Grafik garis ini memperlihatkan hubungan yang sangat jelas antara berat karat berlian dengan rata-rata harganya, di mana semakin berat berlian maka semakin mahal harga rata-ratanya. Terlihat pola peningkatan harga yang konsisten seiring bertambahnya berat karat, namun dengan beberapa lonjakan yang cukup tajam, terutama pada ukuran 1 karat dan mendekati 2 karat yang menunjukkan adanya premium harga pada ukuran-ukuran populer tersebut. Menariknya, kenaikan harga tidak selalu linier - ada beberapa titik di mana garis naik lebih curam, mengindikasikan bahwa konsumen cenderung membayar harga lebih mahal per karatnya untuk berlian dengan ukuran tertentu yang dianggap istimewa. Pada kisaran 3 karat ke atas, meskipun harga terus meningkat, grafik mulai menunjukkan fluktuasi karena terbatasnya jumlah sampel berlian dengan ukuran besar di pasaran. Secara keseluruhan, grafik ini dengan jelas menunjukkan bahwa berat karat merupakan faktor dominan dalam menentukan harga berlian, namun efek “lonjakan harga” pada ukuran tertentu membuktikan bahwa faktor psikologis dan permintaan pasar juga berperan penting dalam pembentukan harga.

5. Density Plot Bivariate

Distribusi Harga Berdasarkan Cut

ggplot(diamonds, aes(x = price, fill = cut)) +
  geom_density(alpha = 0.4) +
  scale_fill_manual(values = c("#E0AAFF","#C77DFF","#D8B4FE","#B185DB","#9D4EDD")) +
  labs(title = "Distribusi Harga Berdasarkan Kualitas Potongan",
       x = "Harga",
       y = "Kepadatan",
       fill = "Cut")

Grafik ini menunjukkan distribusi kepadatan harga untuk setiap jenis kualitas potongan berlian (Fair, Good, Very Good, Premium, dan Ideal). Dari pola distribusinya, terlihat bahwa potongan dengan kualitas “Fair” (terendah) memiliki puncak distribusi yang paling tinggi di kisaran harga rendah (sekitar $0-2000), yang berarti sebagian besar berlian dengan potongan Fair dijual dengan harga murah. Sebaliknya, potongan “Ideal” (terbaik) memiliki distribusi yang lebih melebar ke kanan hingga harga tinggi (di atas $10.000), menunjukkan bahwa berlian dengan potongan ideal lebih banyak ditemukan di berbagai rentang harga, termasuk harga mahal. Potongan “Premium” dan “Very Good” berada di posisi tengah, dengan distribusi yang cukup merata dari harga rendah hingga menengah. Hal ini membuktikan bahwa kualitas potongan mempengaruhi potensi harga berlian - semakin baik potongannya, semakin besar kemungkinan berlian tersebut dijual dengan harga tinggi.

Kesimpulan

1.Scatter Plot (Carat vs Price)

Berat berlian (carat) memiliki hubungan positif yang sangat kuat dengan harga, di mana semakin besar carat maka harga berlian cenderung semakin tinggi, meskipun pada carat yang sama harga dapat bervariasi karena dipengaruhi faktor lain.

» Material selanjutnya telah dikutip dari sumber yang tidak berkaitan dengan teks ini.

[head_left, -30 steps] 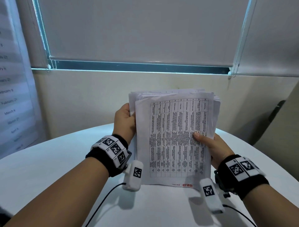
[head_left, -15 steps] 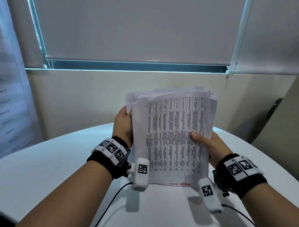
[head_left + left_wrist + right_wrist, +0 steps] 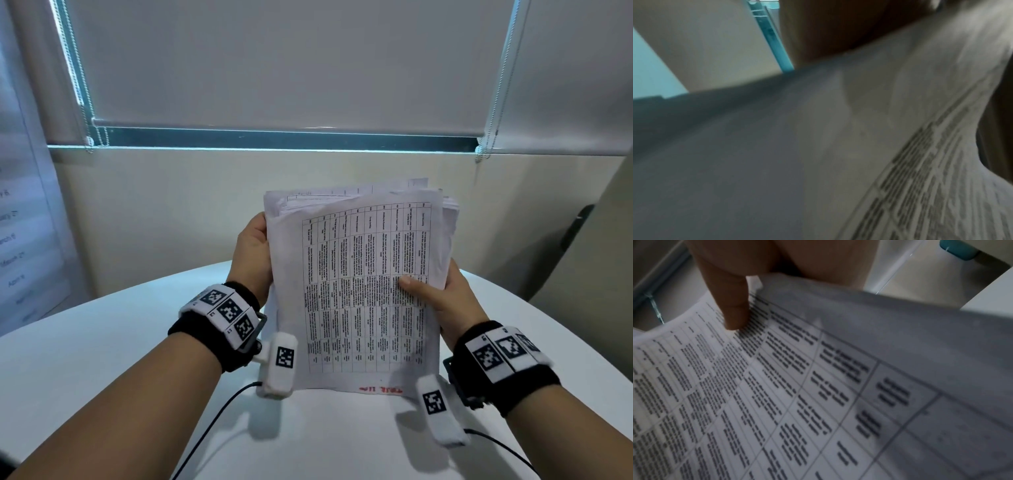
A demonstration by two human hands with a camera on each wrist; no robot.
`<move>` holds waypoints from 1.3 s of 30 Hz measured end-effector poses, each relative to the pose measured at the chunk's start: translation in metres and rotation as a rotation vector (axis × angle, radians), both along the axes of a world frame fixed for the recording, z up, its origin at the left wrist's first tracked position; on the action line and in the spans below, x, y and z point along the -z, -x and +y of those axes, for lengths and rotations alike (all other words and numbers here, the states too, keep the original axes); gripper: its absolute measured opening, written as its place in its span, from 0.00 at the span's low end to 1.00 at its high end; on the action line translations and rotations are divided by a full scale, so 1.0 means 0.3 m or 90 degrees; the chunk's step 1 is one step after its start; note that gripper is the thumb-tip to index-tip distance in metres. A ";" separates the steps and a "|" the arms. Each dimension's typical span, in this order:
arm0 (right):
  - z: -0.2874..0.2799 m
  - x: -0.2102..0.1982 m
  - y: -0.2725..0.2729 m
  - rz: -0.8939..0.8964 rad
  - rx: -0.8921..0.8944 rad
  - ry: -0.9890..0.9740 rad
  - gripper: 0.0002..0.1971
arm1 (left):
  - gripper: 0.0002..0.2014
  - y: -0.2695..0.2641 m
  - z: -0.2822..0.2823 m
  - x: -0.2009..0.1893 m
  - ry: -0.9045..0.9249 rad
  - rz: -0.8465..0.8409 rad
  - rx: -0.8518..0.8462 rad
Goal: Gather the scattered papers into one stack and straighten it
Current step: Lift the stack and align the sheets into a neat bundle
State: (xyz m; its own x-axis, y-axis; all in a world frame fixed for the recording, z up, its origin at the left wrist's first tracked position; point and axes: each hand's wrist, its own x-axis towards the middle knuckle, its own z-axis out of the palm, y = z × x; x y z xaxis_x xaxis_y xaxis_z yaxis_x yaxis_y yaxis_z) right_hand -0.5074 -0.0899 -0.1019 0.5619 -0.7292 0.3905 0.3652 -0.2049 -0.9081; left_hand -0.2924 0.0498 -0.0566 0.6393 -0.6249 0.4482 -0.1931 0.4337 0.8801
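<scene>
Both hands, left hand (image 3: 251, 253) and right hand (image 3: 445, 301), are gripping the gathered paper stack (image 3: 359, 291) upright on the white table (image 3: 102, 342); top edges are showing uneven, so squaring remains.

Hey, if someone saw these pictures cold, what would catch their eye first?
First, the stack of papers held upright at centre, its bottom edge at the white table, a printed grid facing the camera and upper edges uneven. The left hand grips its left edge; the right hand grips the right, thumb on the front sheet. Both wrists wear black bands with square-patterned markers.
</scene>
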 end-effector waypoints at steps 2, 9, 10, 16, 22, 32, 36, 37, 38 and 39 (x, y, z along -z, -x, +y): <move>0.015 0.002 -0.010 -0.012 0.049 0.024 0.27 | 0.06 0.008 0.001 0.003 0.028 0.000 -0.023; 0.055 0.017 -0.022 -0.024 0.124 0.102 0.18 | 0.17 0.015 0.008 0.016 0.084 0.044 -0.028; 0.057 0.015 -0.022 -0.027 0.117 0.099 0.17 | 0.14 0.009 0.006 0.019 0.080 0.044 -0.042; 0.039 0.016 0.004 -0.039 -0.015 0.001 0.20 | 0.10 -0.019 0.009 0.006 0.051 0.054 -0.008; 0.017 0.024 0.011 -0.022 -0.101 -0.059 0.41 | 0.14 -0.022 0.026 -0.010 0.016 0.047 0.075; 0.014 0.020 0.016 -0.027 -0.115 -0.090 0.43 | 0.12 -0.038 0.017 -0.002 -0.025 0.067 0.168; 0.011 0.021 0.010 -0.034 -0.093 -0.097 0.44 | 0.13 -0.018 0.017 -0.012 -0.029 0.041 0.185; 0.010 0.022 0.009 -0.039 -0.090 -0.099 0.44 | 0.13 -0.022 0.019 -0.011 -0.021 0.036 0.161; 0.010 0.024 0.007 -0.043 -0.088 -0.101 0.43 | 0.15 -0.028 0.020 -0.010 -0.015 0.034 0.136; 0.010 0.025 0.005 -0.045 -0.085 -0.099 0.42 | 0.17 -0.033 0.019 -0.010 -0.009 0.034 0.109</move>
State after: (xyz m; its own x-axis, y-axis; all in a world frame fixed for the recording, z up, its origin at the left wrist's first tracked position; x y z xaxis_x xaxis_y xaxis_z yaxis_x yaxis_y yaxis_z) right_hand -0.5089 -0.0869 -0.1094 0.6329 -0.7043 0.3216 0.4438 -0.0104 -0.8961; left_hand -0.2824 0.0556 -0.0536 0.5453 -0.7325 0.4076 -0.0709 0.4442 0.8931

2.Boxplot Harga Berdasarkan Cut

Kualitas potongan (cut) saja tidak menentukan harga berlian, karena setiap kategori cut memiliki variasi harga yang besar dan banyak outlier, sehingga faktor lain seperti carat dan kejernihan juga berperan penting.

3.Bubble Plot (Carat vs Price dengan Depth)

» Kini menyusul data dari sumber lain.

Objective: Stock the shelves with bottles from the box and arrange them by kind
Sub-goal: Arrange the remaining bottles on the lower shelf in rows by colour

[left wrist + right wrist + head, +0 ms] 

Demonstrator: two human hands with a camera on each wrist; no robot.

Sebagian besar berlian memiliki depth sedang (sekitar 60–65) di berbagai ukuran carat dan harga, menunjukkan bahwa depth ideal lebih umum dan diminati dibandingkan depth yang terlalu dangkal atau terlalu dalam.

4.Line Plot Rata-rata Harga Berdasarkan Carat

Rata-rata harga berlian meningkat seiring bertambahnya carat, dengan lonjakan harga pada ukuran tertentu seperti 1 dan 2 carat, yang mengindikasikan adanya pengaruh permintaan pasar dan faktor psikologis konsumen.

5.Density Plot Harga Berdasarkan Cut

Berlian dengan kualitas potongan lebih baik (Ideal dan Premium) memiliki distribusi harga yang lebih luas hingga harga tinggi, sedangkan potongan Fair cenderung terkonsentrasi pada harga rendah.